With regard to the evolution of pharyngitis in 511 cases (94.1% of all the cases), full clinical recovery rate at the third week was present in 223 of the 274 patients treated with antibiotics (81.4%) and in 204 of the 237 (86.1%) not treated with antibiotics; the differences were not statistically significant. Side effects were slightly higher among patients treated with antibiotics (32 versus 18), with gastrointestinal side effects being the most frequent. Rash was reported in two cases treated with antibiotics. No complications were observed.

DISCUSSION

Summary

The use of RADTs as an aid to primary care physicians in deciding whether adults with acute pharyngitis should be treated with antibiotics is effective in significantly decreasing antibiotic prescription by more than 20%, and in reducing the inappropriateness of prescription by 33% in comparison with the group of physicians using only clinical criteria to guide prescription.

Strengths and limitations

The centres and practitioners participating in this study may have been more motivated than others and may have been more likely to follow current guidelines and follow better clinical practice. A potentially significant limitation is the Hawthorne effect, which may have introduced bias because GPs in the control group may have altered their habits of prescribing. To reduce this risk, GPs in the control group were specifically instructed to follow their usual care. Including a placebo RADT could have reduced this bias but would have been complicated in a study with these characteristics, and it was therefore decided not to do so. In any case, this aspect may have reduced the impact of the results obtained in relation to the optimisation of treatment of acute pharyngitis with RADT. Another limitation is the response rate achieved. Even though all the centres agreed to participate, a total of 19 physicians declined. Nonetheless, given the number of cases included in this study, the authors do not believe that this limitation affected the validity of the results obtained.

Another limitation is that all the cases with pharyngitis with at least one Centor criterion were considered. The guidelines currently available recommend the use of RADT in patients with at least two Centor criteria, not those with only one. However, this study was initiated in 2008 when no clear recommendations on the use of RADT were available in Spain. In this study the unit of randomisation was the centre not the physician to avoid contamination among physicians working in the same centre. It was considered that it may have not been appropriate to randomise individuals as patients who attend the same primary healthcare centre may be treated in the same way. None of the physicians included had previously used RADT, so the use of both the RADT technique and pharyngeal swab for microbiological testing were correctly explained beforehand.

Comparison with existing literature

Few studies have been performed in adults to date that give information on the impact of RADT on antibiotic prescription. McIsaac et al reported a 45% reduction in antibiotic prescription in adults using RADT compared with empirical treatment.24 Worrall et al reported a proportion of antibiotic prescription of 58% among physicians who did not use RADTs and 27% among those who did use this rapid test.20 Similarly, in another primary care study carried out in Switzerland, the use of RADT reduced antibiotic prescribing from 60% to 37%.23 Curiously, in recent studies carried out in paediatrics, in which the incidence of streptococcal infection is higher, greater reductions were observed, with percentages of antibiotic prescription among physicians assigned to RADT ranging from 22% to 28%.26,27

In the present trial, one intriguing question remains about the use of RADT in consulting offices.
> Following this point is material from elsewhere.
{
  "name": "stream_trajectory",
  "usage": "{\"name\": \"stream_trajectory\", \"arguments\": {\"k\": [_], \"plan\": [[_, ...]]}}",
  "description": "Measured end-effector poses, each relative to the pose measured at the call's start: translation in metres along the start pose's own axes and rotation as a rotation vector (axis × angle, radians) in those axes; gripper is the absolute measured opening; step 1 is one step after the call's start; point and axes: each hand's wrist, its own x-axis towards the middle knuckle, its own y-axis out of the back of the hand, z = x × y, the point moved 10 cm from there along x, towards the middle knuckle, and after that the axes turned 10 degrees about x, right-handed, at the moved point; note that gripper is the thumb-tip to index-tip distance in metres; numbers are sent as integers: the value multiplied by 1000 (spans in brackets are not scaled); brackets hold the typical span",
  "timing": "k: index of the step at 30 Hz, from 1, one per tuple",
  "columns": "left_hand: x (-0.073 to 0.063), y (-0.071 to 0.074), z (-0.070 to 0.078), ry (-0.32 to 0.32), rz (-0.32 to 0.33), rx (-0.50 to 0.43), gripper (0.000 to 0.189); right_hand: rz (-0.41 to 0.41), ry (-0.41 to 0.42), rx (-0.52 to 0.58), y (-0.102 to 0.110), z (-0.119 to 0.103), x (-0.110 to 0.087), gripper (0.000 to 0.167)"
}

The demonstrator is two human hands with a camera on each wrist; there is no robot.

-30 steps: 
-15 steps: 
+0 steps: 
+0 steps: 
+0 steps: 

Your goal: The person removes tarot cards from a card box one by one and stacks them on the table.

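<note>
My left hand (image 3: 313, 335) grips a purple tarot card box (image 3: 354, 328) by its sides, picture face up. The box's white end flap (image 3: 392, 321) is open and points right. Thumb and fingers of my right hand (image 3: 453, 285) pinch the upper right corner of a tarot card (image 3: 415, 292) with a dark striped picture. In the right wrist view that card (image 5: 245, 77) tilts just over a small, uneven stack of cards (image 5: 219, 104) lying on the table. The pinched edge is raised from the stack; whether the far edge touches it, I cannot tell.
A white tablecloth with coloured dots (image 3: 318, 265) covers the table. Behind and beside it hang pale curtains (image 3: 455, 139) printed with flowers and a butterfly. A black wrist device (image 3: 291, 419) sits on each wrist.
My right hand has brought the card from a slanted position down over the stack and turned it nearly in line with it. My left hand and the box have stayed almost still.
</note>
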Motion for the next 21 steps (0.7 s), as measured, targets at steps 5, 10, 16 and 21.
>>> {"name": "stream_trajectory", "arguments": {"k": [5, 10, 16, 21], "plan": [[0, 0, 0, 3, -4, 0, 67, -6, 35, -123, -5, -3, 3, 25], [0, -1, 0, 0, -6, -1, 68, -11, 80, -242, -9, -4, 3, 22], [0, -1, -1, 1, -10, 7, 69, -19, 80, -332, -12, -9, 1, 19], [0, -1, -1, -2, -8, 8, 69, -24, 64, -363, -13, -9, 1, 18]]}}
Even after using RADT, the antibiotic prescription rate exceeded 40%, which is much higher than the known community infection rate with GABHS. The most probable explanation is that physicians assigned to the intervention group did not trust the results of RADT, as more than 30% of the cases with negative results were prescribed antibiotics. This remained clear in the fact that more than 70% of the cases with four Centor criteria and a negative RADT result, and almost 60% with three criteria, received antibiotics. This is probably because physicians in Spain are used to prescribing antibiotic to patients with sore throat and are not used to using rapid tests. Nonetheless, before initiating the study all physicians were informed of the validity of the test and how to perform the technique correctly.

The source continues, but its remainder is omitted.